Which were hardly any. This was mainly because the bears were now stuck on land every year from the breakup of the sea ice in the spring until it refroze in the fall, a disappearance that kept the bears away from the seals, which were their main source of food. That meant they were so hungry they never had triplets, nor hardly twins, and when they came through town to see if they could walk on the new sea ice yet, they also looked around to see if there was anything to eat in town. This pattern had existed for over a century, and the town’s Polar Bear Alert Program had long ago worked out a routine to deal with the October influx of bears headed for the newly frozen ice, tranquilizing ursine trespassers and blimping them in nets to a point downcoast where early ice and seals both tended to congregate. This year, rather than blimping all the trespassers out of town, the program officers had kept their holding tank full, with the idea that some of these jailed bears, the most obnoxious in the region, had self-selected to be the ones to get airlifted much farther south than usual.

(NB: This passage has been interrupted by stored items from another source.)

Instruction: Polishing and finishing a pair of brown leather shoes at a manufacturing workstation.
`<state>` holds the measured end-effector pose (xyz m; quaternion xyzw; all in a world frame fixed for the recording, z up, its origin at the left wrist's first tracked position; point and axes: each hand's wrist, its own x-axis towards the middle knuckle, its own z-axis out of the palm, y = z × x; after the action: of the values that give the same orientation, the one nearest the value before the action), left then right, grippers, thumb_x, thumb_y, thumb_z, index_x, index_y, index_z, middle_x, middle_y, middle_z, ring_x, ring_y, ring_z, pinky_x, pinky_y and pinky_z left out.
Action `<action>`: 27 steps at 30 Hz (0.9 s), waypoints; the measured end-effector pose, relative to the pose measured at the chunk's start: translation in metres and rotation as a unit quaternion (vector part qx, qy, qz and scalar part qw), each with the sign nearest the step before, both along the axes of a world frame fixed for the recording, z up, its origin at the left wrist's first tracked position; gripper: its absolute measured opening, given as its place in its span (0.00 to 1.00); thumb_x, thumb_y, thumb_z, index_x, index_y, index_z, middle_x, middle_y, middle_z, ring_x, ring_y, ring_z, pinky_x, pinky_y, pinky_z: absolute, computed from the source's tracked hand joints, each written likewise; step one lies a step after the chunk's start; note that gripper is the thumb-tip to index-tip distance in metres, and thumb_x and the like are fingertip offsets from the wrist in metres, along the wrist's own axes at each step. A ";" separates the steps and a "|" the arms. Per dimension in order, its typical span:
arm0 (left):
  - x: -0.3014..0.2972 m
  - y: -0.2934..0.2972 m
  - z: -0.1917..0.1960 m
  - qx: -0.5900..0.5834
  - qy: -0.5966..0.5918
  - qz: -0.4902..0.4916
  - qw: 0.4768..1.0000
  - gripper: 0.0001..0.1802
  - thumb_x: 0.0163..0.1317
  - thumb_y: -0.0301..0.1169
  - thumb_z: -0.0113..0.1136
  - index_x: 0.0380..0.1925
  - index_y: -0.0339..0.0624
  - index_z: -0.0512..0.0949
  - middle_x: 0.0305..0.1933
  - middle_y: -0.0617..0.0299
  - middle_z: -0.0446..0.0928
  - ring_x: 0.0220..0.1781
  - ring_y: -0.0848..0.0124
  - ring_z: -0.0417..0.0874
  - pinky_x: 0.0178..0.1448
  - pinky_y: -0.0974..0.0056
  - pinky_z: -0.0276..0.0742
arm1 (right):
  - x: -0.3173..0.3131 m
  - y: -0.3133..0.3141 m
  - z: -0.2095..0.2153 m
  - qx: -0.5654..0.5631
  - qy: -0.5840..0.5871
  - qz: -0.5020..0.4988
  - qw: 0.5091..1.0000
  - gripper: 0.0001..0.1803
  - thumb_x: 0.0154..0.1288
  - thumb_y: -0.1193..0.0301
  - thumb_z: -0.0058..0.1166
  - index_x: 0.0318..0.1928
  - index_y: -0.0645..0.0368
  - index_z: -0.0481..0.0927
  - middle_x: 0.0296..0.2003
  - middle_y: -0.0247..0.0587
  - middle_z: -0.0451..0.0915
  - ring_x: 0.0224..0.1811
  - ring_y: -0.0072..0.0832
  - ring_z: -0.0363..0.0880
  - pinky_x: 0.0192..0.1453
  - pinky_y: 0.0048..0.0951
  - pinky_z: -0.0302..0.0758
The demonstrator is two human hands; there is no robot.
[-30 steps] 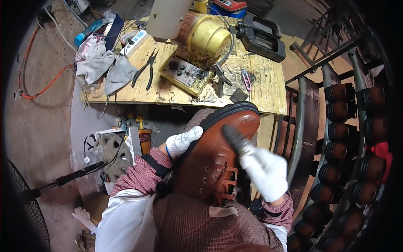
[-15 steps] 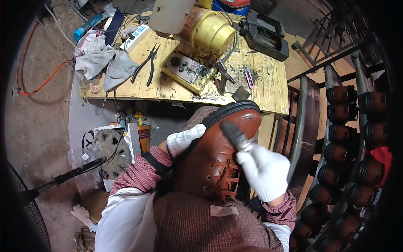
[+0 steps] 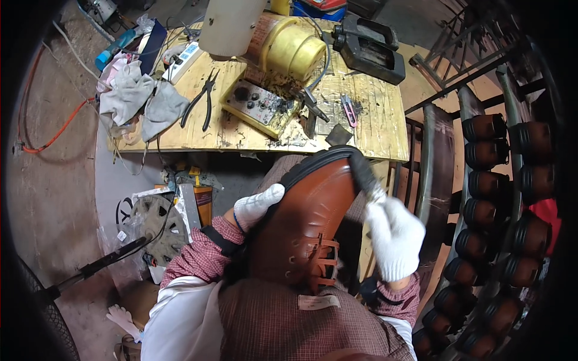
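A reddish-brown leather lace-up shoe with a black sole rests across my lap, toe pointing away. My left hand, in a white knit glove, closes on the sole's left edge and steadies the shoe. My right hand, gloved alike, is closed round the handle of a dark-headed brush. The brush head lies along the right side of the toe, where sole and upper meet. Most of its handle is hidden in my fist.
Ahead stands a wooden worktable with black pliers, a control box, a yellow container, a black jug and grey rags. Racks of brown shoes line the right. A fan guard sits lower left.
My right hand has moved the brush from the top of the toe rightward and away to the toe's right edge. The shoe has turned, showing less of its top; my left hand still holds it.
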<state>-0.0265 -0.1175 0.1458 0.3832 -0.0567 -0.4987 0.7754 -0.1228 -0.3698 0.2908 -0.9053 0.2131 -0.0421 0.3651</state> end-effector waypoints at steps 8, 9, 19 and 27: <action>-0.009 0.010 0.007 0.068 -0.009 0.035 0.997 0.57 0.70 0.73 0.52 0.81 0.36 0.60 0.81 0.47 0.67 0.81 0.56 0.69 0.85 0.50 0.64 | -0.001 -0.013 -0.006 0.228 0.043 -0.021 0.972 0.11 0.75 0.67 0.64 0.44 0.65 0.87 0.23 0.34 0.83 0.22 0.17 0.80 0.29 0.25 0.76; -0.009 0.011 0.006 0.070 -0.035 0.032 0.996 0.58 0.69 0.75 0.51 0.81 0.35 0.60 0.81 0.47 0.67 0.81 0.56 0.69 0.85 0.51 0.64 | -0.002 -0.012 -0.006 0.238 0.056 -0.023 0.969 0.12 0.76 0.67 0.64 0.44 0.65 0.87 0.23 0.34 0.83 0.22 0.16 0.80 0.29 0.24 0.76; -0.012 0.021 -0.054 -0.008 0.076 0.049 0.996 0.57 0.67 0.76 0.52 0.81 0.42 0.62 0.83 0.51 0.65 0.80 0.54 0.69 0.85 0.43 0.63 | 0.004 -0.019 -0.020 0.233 0.066 0.036 0.970 0.15 0.76 0.62 0.63 0.43 0.64 0.88 0.24 0.39 0.84 0.22 0.22 0.84 0.29 0.27 0.78; 0.012 0.067 -0.077 -0.092 0.089 0.272 0.954 0.55 0.70 0.76 0.48 0.81 0.42 0.62 0.79 0.48 0.70 0.75 0.55 0.76 0.80 0.42 0.70 | 0.060 -0.067 -0.107 0.245 0.044 -0.170 0.954 0.16 0.78 0.56 0.61 0.47 0.57 0.86 0.20 0.28 0.77 0.16 0.16 0.75 0.19 0.21 0.67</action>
<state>-0.0142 -0.0508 0.0684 0.2652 0.0738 -0.2937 0.9154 -0.0628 -0.4363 0.1840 -0.7395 0.3834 -0.0099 0.5532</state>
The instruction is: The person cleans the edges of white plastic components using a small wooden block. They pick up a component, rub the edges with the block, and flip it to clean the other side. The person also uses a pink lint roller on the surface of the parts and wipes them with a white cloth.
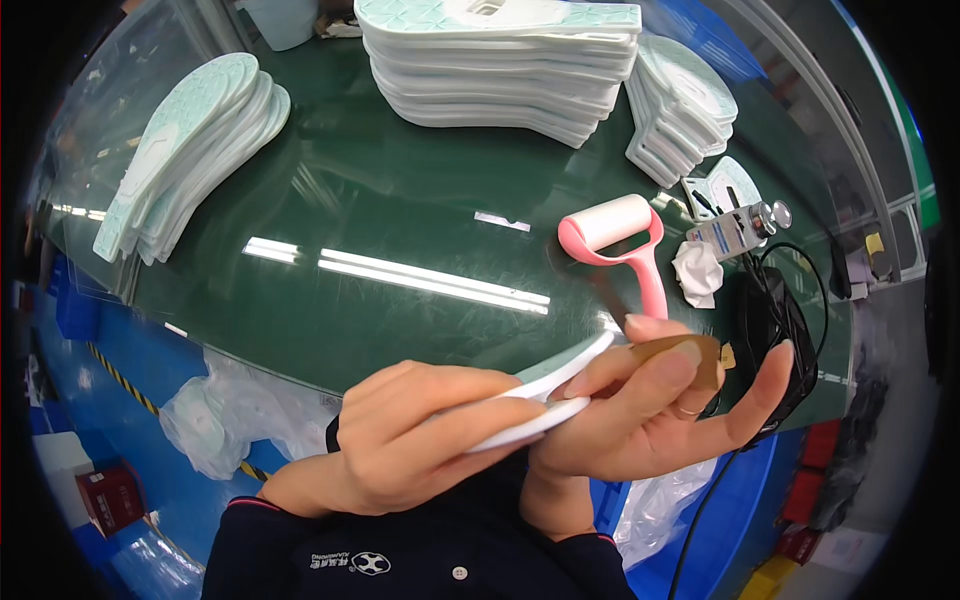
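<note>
Both hands meet just above the near edge of the green worktop (400, 200), sharing a white shoe sole (545, 392): the left hand (420, 450) has its grip closed over the sole's lower end, while the right hand (650, 400) pinches its upper edge and a brown paper strip (690, 355), little finger spread. Just beyond lies a pink-handled lint roller (620, 240). Farther back sit stacks of pale soles (500, 60).
</note>
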A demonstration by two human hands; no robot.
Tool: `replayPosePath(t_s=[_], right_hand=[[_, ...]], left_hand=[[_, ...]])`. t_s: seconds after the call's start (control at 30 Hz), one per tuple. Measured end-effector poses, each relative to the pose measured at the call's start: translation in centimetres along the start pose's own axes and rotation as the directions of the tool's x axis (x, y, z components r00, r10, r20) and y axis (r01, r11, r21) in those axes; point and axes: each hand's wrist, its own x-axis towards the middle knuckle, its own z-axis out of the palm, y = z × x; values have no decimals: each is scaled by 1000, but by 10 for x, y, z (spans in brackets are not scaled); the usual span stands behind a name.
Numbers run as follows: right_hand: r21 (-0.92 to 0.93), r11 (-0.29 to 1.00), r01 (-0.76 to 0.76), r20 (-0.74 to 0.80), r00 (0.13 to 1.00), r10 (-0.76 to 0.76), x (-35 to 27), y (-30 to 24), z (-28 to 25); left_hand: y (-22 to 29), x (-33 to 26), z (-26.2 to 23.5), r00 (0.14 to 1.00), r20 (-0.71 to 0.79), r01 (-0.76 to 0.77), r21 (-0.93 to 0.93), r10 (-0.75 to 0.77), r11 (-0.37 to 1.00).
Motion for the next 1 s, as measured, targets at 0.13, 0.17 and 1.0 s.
replayPosePath(t_s=[0.13, 0.17, 1.0], right_hand=[[-5, 985, -172, -43, 984, 172, 0, -1, -17], [141, 979, -146, -71, 985, 157, 1, 1, -25], [424, 796, -431, 492, 848, 197, -20, -17, -44]], left_hand=[[-3, 0, -7, 1000, -5, 3, 4, -3, 1000], [-3, 1, -9, 1000, -6, -10, 11, 10, 1000], [-4, 5, -14, 991, 19, -131, -61, 133, 989]])
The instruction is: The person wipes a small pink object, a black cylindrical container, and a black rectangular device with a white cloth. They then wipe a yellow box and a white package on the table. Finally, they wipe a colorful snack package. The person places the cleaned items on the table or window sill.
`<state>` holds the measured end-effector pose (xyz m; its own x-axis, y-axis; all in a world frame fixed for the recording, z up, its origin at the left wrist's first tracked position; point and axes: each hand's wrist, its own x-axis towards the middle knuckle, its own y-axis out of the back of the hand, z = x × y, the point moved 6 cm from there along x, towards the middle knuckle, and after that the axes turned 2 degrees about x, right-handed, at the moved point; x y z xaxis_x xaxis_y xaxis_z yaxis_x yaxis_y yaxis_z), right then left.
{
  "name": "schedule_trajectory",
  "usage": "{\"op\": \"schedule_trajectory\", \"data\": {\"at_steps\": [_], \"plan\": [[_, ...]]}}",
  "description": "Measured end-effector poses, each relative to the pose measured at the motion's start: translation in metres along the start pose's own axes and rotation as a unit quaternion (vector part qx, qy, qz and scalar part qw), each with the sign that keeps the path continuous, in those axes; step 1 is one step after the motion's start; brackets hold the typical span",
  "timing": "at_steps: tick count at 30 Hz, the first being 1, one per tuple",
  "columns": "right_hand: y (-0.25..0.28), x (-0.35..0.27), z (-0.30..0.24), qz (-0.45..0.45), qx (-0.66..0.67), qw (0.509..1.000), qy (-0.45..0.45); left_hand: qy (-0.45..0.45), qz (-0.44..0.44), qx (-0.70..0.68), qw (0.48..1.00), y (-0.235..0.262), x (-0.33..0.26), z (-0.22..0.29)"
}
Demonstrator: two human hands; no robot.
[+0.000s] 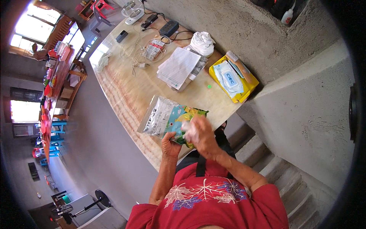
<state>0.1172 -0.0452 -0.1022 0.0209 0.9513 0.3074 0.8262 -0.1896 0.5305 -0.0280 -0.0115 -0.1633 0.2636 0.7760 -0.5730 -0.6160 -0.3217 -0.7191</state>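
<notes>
A colourful plastic packet [176, 116], blue, green and yellow with a clear, white-printed end, lies at the near edge of the table [126, 87]. My left hand [171, 145] grips its near edge, thumb on top. Over the packet's right part, my right hand [203, 139] is closed around a crumpled white wipe [190, 131], slightly blurred by motion. It hides part of the packet beneath. To the right stands a yellow box [244, 95] with a pack of wipes [229, 79] and a wooden-backed brush [240, 66] on top.
Printed papers [177, 70], a bundled white cloth [202, 44], a black power strip [169, 28], tangled cables and a small fan [132, 13] occupy the table's far part. A small green cap [209, 87] lies near the yellow box. A rough concrete wall [301, 57] and steps [282, 175] are on the right.
</notes>
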Motion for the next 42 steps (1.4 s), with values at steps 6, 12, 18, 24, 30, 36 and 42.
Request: {"op": "schedule_trajectory", "data": {"at_steps": [6,12,18,24,30,36,42], "plan": [[0.008,0.020,0.065,0.080,0.025,0.983,-0.163,-0.013,0.028,0.014,0.999,-0.021,-0.008,0.004],[0.008,0.006,0.028,0.056,0.035,0.987,-0.144,-0.044,0.019,0.020,0.999,-0.028,-0.004,0.012],[0.005,-0.007,-0.014,-0.071,0.089,0.991,-0.073,-0.037,0.019,0.014,0.999,-0.013,0.004,0.028],[0.038,0.025,0.013,0.014,0.165,0.970,-0.177,-0.038,0.002,-0.016,0.999,-0.007,0.004,0.039],[0.014,0.050,0.014,-0.015,-0.010,0.999,-0.045,-0.051,-0.002,-0.025,0.998,-0.020,-0.001,0.034],[0.017,0.026,-0.017,-0.070,0.016,0.996,-0.050,-0.043,-0.003,-0.034,0.999,-0.009,0.005,0.033],[0.025,0.003,-0.026,-0.171,0.160,0.972,-0.018,-0.043,-0.022,-0.002,0.999,-0.017,0.003,0.034]]}}
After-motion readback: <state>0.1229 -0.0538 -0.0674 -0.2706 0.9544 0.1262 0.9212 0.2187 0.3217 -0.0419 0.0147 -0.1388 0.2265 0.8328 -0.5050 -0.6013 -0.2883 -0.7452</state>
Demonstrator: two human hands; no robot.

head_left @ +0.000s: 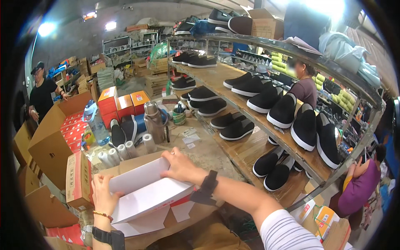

After Frans attached to an airship mast at the edge of town and was pulled to the ground by a local crew, Amelia got out and greeted a clutch of locals. Actually it was very close to the total population of the town, she was told. Amelia shook everyone’s hand and thanked them for hosting her, filming all the while with a swarm of camera flies. After that she followed them across town to the holding tank.
“We’re approaching the polar bear jail in Churchill,” Amelia voice-overed unnecessarily as she filmed. Her team was not sending this out live, so she felt more relaxed than usual, but was also trying to be conscientious. “This jail and its animal control officers have saved literally thousands of polar bears from untimely death. Before the program was started, an average of twenty bears a year were shot dead to keep them from mauling people here in town. Now it’s a rare year when any bear has to be shot. When they get through a season with no bear deaths, a gigantic polar bear snowman is built to celebrate the achievement by the human citizens of the town.”